> _WHAT YOU ARE ASKED TO DO_:
Retype each line below without a single alteration.

> _EXTRACTED DATA_:
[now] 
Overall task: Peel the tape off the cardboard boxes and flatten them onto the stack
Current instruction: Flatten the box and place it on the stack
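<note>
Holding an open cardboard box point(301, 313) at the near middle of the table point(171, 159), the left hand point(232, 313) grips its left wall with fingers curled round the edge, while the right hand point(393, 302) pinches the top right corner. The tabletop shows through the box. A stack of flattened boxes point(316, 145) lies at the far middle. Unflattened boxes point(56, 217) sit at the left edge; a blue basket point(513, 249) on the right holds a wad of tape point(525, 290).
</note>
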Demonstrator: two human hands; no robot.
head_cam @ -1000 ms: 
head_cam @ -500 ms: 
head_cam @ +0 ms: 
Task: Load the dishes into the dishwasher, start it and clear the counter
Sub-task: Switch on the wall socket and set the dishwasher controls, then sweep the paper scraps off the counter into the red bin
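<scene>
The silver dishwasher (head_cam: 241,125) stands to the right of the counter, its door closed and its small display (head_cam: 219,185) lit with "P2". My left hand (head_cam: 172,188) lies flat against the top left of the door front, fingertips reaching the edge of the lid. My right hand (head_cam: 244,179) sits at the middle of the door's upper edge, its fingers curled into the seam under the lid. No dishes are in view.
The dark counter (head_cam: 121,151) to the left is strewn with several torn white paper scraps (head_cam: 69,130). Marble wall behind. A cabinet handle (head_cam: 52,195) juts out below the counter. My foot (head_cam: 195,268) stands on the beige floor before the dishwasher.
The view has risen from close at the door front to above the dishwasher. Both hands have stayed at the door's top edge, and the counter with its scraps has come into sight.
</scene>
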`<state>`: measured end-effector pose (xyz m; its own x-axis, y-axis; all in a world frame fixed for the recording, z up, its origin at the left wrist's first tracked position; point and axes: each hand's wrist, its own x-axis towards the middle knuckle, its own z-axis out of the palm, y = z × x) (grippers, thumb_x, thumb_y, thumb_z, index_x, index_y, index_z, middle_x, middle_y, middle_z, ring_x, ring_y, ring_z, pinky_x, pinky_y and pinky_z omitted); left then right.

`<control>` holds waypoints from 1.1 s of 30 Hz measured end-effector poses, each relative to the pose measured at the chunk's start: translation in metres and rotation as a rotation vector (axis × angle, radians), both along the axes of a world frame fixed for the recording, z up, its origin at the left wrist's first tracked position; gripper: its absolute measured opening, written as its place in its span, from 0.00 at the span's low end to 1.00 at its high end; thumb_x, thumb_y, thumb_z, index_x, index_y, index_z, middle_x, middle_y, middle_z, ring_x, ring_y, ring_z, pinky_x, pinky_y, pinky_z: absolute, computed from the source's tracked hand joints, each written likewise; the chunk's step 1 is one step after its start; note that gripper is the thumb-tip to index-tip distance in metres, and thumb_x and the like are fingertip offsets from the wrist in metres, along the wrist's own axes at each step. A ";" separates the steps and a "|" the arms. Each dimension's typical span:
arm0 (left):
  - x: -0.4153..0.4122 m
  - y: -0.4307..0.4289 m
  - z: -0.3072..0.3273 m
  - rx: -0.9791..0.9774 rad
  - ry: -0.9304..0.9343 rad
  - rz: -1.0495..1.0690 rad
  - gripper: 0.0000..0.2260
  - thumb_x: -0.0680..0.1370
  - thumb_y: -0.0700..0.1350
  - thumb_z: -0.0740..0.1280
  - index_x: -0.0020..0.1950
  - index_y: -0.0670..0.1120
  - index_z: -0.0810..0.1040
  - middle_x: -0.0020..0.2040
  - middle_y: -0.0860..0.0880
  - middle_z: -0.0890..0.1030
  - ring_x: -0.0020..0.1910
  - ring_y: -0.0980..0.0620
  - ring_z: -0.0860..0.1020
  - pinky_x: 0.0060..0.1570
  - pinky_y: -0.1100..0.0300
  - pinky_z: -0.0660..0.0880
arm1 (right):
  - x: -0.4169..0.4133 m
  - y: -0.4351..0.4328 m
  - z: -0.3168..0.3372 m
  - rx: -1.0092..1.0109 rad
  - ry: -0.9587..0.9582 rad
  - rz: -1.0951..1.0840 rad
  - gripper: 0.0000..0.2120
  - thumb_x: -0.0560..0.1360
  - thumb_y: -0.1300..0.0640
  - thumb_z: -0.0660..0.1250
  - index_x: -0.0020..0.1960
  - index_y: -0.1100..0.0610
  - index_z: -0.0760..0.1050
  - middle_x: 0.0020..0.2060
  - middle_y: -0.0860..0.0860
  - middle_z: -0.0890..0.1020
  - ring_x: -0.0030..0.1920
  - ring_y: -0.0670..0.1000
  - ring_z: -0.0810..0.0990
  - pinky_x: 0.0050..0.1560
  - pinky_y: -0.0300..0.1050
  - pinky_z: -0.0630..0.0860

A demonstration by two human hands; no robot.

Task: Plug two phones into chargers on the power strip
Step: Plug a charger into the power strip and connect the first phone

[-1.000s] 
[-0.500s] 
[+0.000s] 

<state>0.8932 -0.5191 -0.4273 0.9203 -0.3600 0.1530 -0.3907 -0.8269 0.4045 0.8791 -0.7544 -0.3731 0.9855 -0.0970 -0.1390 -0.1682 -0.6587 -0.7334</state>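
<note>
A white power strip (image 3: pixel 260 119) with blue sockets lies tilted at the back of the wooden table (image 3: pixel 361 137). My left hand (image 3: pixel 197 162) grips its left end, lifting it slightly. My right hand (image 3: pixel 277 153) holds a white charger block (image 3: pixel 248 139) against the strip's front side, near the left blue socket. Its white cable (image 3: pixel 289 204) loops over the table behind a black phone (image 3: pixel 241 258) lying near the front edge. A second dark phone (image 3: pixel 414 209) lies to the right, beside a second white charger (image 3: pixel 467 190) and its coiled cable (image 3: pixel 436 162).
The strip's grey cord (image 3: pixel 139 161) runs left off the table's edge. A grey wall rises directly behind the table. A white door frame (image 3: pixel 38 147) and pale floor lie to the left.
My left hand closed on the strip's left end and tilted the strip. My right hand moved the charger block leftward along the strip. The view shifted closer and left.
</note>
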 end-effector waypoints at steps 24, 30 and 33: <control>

> _ANSWER FOR THIS EXERCISE_:
[now] 
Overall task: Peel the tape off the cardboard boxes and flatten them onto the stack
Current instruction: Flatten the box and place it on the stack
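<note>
Holding an open cardboard box point(301, 313) at the near middle of the table point(171, 159), the left hand point(232, 313) grips its left wall with fingers curled round the edge, while the right hand point(393, 302) pinches the top right corner. The tabletop shows through the box. A stack of flattened boxes point(316, 145) lies at the far middle. Unflattened boxes point(56, 217) sit at the left edge; a blue basket point(513, 249) on the right holds a wad of tape point(525, 290).
</note>
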Demonstrator: two human hands; no robot.
head_cam @ -1000 ms: 
head_cam @ -500 ms: 
head_cam @ +0 ms: 
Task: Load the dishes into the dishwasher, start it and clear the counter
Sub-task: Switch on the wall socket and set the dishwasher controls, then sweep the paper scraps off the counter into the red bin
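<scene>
The silver dishwasher (head_cam: 241,125) stands to the right of the counter, its door closed and its small display (head_cam: 219,185) lit with "P2". My left hand (head_cam: 172,188) lies flat against the top left of the door front, fingertips reaching the edge of the lid. My right hand (head_cam: 244,179) sits at the middle of the door's upper edge, its fingers curled into the seam under the lid. No dishes are in view.
The dark counter (head_cam: 121,151) to the left is strewn with several torn white paper scraps (head_cam: 69,130). Marble wall behind. A cabinet handle (head_cam: 52,195) juts out below the counter. My foot (head_cam: 195,268) stands on the beige floor before the dishwasher.
The view has risen from close at the door front to above the dishwasher. Both hands have stayed at the door's top edge, and the counter with its scraps has come into sight.
</scene>
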`<state>`: measured end-effector pose (xyz m; its own x-axis, y-axis; all in a world frame fixed for the recording, z up, its origin at the left wrist's first tracked position; point and axes: each hand's wrist, its own x-axis towards the middle knuckle, its own z-axis out of the palm, y = z × x) (grippers, thumb_x, thumb_y, thumb_z, index_x, index_y, index_z, middle_x, middle_y, middle_z, ring_x, ring_y, ring_z, pinky_x, pinky_y and pinky_z omitted); left then right.

`<control>` holds waypoints from 1.1 s of 30 Hz measured end-effector poses, each relative to the pose measured at the chunk's start: translation in metres and rotation as a rotation vector (axis × angle, radians), both along the axes of a world frame fixed for the recording, z up, its origin at the left wrist's first tracked position; gripper: its absolute measured opening, written as its place in its span, from 0.00 at the span's low end to 1.00 at its high end; thumb_x, thumb_y, thumb_z, index_x, index_y, index_z, middle_x, middle_y, middle_z, ring_x, ring_y, ring_z, pinky_x, pinky_y, pinky_z: absolute, computed from the source's tracked hand joints, each written likewise; the chunk's step 1 is one step after its start; note that gripper is the thumb-tip to index-tip distance in metres, and thumb_x and the like are fingertip offsets from the wrist in metres, along the wrist's own axes at each step. A ";" separates the steps and a "|" the arms. Each dimension's typical span:
arm0 (left):
  - x: -0.4153..0.4122 m
  - y: -0.4307..0.4289 m
  - z: -0.3072..0.3273 m
  - rx: -0.9791..0.9774 rad
  - ry: -0.9304..0.9343 rad
  - rz: -1.0495..1.0690 rad
  - gripper: 0.0000..0.2260
  - thumb_x: -0.0680..0.1370
  - thumb_y: -0.0700..0.1350
  - thumb_z: -0.0740..0.1280
  - index_x: -0.0020..0.1950
  - index_y: -0.0670..0.1120
  - index_z: -0.0810..0.1040
  - middle_x: -0.0020..0.2040
  - middle_y: -0.0860..0.0880
  - middle_z: -0.0890..0.1030
  - ring_x: -0.0020..0.1910
  - ring_y: -0.0980..0.0620
  - ring_z: -0.0860..0.1020
  - pinky_x: 0.0060..0.1570
  - pinky_y: -0.1100..0.0300
  - pinky_z: -0.0660..0.0880
arm1 (right):
  - x: -0.4169..0.4133 m
  - y: -0.4351..0.4328 m
  - z: -0.3168..0.3372 m
  - rx: -1.0092..1.0109 rad
  - ry: -0.9587..0.9582 rad
  - rz: -1.0951..1.0840 rad
  - gripper: 0.0000..0.2120
  - thumb_x: -0.0560..0.1360
  - thumb_y: -0.1300..0.0640
  - thumb_z: -0.0660..0.1250
  - index_x: -0.0020..0.1960
  - index_y: -0.1100..0.0610
  - index_z: -0.0760..0.1050
  - middle_x: 0.0020..0.2060
  - middle_y: -0.0860..0.0860
  - middle_z: -0.0890..0.1020
  - ring_x: -0.0030..0.1920
  - ring_y: -0.0670..0.1000
  - ring_z: -0.0810..0.0990
  - pinky_x: 0.0050..0.1560
  - pinky_y: -0.0300..0.1050
  - pinky_z: -0.0630..0.0860

A demonstration by two human hands; no robot.

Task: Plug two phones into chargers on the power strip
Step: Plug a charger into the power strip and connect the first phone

[-1.000s] 
[-0.500s] 
[+0.000s] 

<state>0.8932 -0.5191 -0.4273 0.9203 -0.3600 0.1530 -0.3907 -0.8269 0.4045 0.8791 -0.7544 -0.3731 0.9855 -0.0970 -0.1390 -0.1682 -0.6587 -0.7334</state>
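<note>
A white power strip (image 3: pixel 260 119) with blue sockets lies tilted at the back of the wooden table (image 3: pixel 361 137). My left hand (image 3: pixel 197 162) grips its left end, lifting it slightly. My right hand (image 3: pixel 277 153) holds a white charger block (image 3: pixel 248 139) against the strip's front side, near the left blue socket. Its white cable (image 3: pixel 289 204) loops over the table behind a black phone (image 3: pixel 241 258) lying near the front edge. A second dark phone (image 3: pixel 414 209) lies to the right, beside a second white charger (image 3: pixel 467 190) and its coiled cable (image 3: pixel 436 162).
The strip's grey cord (image 3: pixel 139 161) runs left off the table's edge. A grey wall rises directly behind the table. A white door frame (image 3: pixel 38 147) and pale floor lie to the left.
My left hand closed on the strip's left end and tilted the strip. My right hand moved the charger block leftward along the strip. The view shifted closer and left.
</note>
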 end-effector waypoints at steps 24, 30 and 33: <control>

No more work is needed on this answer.